2.3. Polymerization of N-Substitution Carbazoles

Poly(N-vinylcarbazole) (PVK) is one of the most interesting polymers based on N-substituted of carbazole due to its wide applications and its excellent thermal stability, doping behaviour, and UV durable property [77,107,108]. However, PVK present poor processability due to the π−π electron system along its backbone reducing its stability versus oxidation, which reduces the conductivity of the polymers [116,117]. In order to reduce these disadvantages, carbazole-based monomers have been modified. The substitution at N-position with a wide variety of functional groups could provide carbazole derivatives with improved properties such as solubility, better thermal stability, electrical, photoelectric, ion exchange and other physicochemical properties [118,119]. The improvement on their properties wides the applicability of these materials [120,121].
The polymerization N-vinylcarbazole (NVK) was reported for the first time by Reppe and co-workers in 1934 [122]. N-vinyl carbazole polymerization (NVK) is extensively investigated and many methods have been used, such as free radical [123], cationic polymerization [124], anionic polymerization [125], atom transfer radical polymerization (ATRP) [126], reversible additional fragmentation chain transfer (RAFT) polymerization [127], nitroxide-mediated polymerization (NMP) [128], charging transfer [129], electrocuting [129], solid state polymerization [130], and organometallic-mediated radical polymerization [131].
More recently, Marimuthu and Murugesan [132] reported an efficient and facile polymerization of N-vinyl carbazole (NVK). 1,4-bis (triethyl methyl ammonium) benzene dibromide (TEMABDB) was used as multi-site phase transfer catalyst (MPTC) and potassium peroxydisulphate (PDS) as water soluble initiator at 40 ± 2 °C in two phase system (cyclohexane/water) with ultrasound condition (45 kHz/550 W) and silent. The polymerization rate for this system was significantly increased when ultrasound was used.

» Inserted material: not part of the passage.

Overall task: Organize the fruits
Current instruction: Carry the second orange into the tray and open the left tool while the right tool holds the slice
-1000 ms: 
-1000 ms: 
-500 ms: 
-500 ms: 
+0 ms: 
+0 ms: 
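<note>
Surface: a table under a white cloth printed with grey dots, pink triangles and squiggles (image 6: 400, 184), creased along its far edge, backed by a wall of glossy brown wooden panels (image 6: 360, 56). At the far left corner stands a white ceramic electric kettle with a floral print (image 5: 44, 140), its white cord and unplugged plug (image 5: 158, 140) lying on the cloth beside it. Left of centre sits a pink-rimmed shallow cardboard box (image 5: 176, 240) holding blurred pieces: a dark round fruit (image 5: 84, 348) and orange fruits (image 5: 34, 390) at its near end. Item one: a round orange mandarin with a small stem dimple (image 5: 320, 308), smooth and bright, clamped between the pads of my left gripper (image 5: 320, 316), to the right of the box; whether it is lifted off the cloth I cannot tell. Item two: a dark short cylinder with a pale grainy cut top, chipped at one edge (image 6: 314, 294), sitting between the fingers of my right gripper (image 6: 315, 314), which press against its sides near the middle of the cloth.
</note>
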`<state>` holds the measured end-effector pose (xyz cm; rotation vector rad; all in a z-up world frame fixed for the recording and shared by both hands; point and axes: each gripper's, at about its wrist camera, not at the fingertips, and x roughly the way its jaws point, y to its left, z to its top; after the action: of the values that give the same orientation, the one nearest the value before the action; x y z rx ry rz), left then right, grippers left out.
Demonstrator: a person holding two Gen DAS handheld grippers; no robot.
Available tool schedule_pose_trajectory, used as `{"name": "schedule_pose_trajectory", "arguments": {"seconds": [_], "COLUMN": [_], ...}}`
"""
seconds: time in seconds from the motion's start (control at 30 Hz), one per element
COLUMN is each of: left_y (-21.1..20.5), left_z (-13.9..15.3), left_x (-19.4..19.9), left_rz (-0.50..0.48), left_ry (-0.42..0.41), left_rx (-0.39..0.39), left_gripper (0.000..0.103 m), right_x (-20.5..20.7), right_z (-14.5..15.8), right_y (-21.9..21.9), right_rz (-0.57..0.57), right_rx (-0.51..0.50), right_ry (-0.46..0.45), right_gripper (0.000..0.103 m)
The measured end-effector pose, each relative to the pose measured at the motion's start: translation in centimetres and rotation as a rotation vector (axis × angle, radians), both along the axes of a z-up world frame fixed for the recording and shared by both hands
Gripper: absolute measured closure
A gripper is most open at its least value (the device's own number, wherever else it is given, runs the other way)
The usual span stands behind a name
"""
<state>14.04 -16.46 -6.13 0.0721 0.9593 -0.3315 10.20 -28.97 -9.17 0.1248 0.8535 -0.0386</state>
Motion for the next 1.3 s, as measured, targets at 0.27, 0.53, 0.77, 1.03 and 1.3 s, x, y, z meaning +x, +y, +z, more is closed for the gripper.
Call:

Frau et al. [133] reported the development of a conjugated polymer network (CPN) based on PVK to fabricate anticorrosion coatings. Electrochemical deposition on steel and ITO substrates by both potentiostatic and potentiodynamic methods were used. Anodic oxidation of the carbazole functional groups was used to prepare a cross-linked macromolecular structure (Figure 10). The electrodeposition of a PVK in dichlorometane was carried out on a potentiostat with a Pt wire as a counter electrode, nonaqueous Ag/AgCl electrode (0.1 M in acetonitrile) as a reference electrode, and, finally, steel or ITO films as working. A step of 1.2 V for 1000 s was induced for the potentiostatic deposition, whereas potentiodynamic deposition was carried out by cycling the potential between 0 and 1.4 V and a rate of 50 mV s−1 for 20 cycles. Morphological studies indicted a higher roughness on the substrates after a potentiostatic deposition compared to potentiodynamic deposition. In addition, the EIS results demonstrated that the PVK coating present good ion transport blocking properties, according to accelerated corrosion tests. Moreover, they showed efficient corrosion resistance on steel coupons used as a model metal substrate.
Selection of the appropriate monomer and the right polymerisation techniques are crucial considerations for materials with excellent gas-uptake capacities. In this context, conjugated microporous polymers (CMP) have arisen as very promising type of microporous organic polymers (MOP). Huang et al. [134] reported two simple strategies (name in their work as path (1) and path (2)) for the preparation of CMPs based on N-vinyl carbazole derivatives. Four different derivatives (P1 to P4) were synthesised by combining both free radical polymerization and oxidative FeCl3 polymerization (Figure 11). The oxidative polymerization was performed at ambient temperature in chloroform using FeCl3 as oxidizing agent for 24 h. On the other hand, the free radical polymerization was carried out by using 2, 2′-azobisisobutyronitrile (AIBN) as initiator in toluene at 70 °C for 6 h. The effects of synthetic methods and sequences on the performance as CMP were evaluated. The BET surface area of the polymers was determined. In path 1, the BET obtained for P2 (878.46 m2 g−1) was significantly higher than that of P1 (68.65 m2 g−1). However, in path 2, the values obtained for both polymers were similar, being 621.18 m2 g−1 and 660.62 m2 g−1 for P3 and P4, respectively. The gas uptake results evaluated for the absorption of carbon dioxide (CO2), methane (CH4), and hydrogen suggested that P2 presents the best performance, that is, path 1 was the most appropriate method to obtain N-vinyl carbazole-based CMPs.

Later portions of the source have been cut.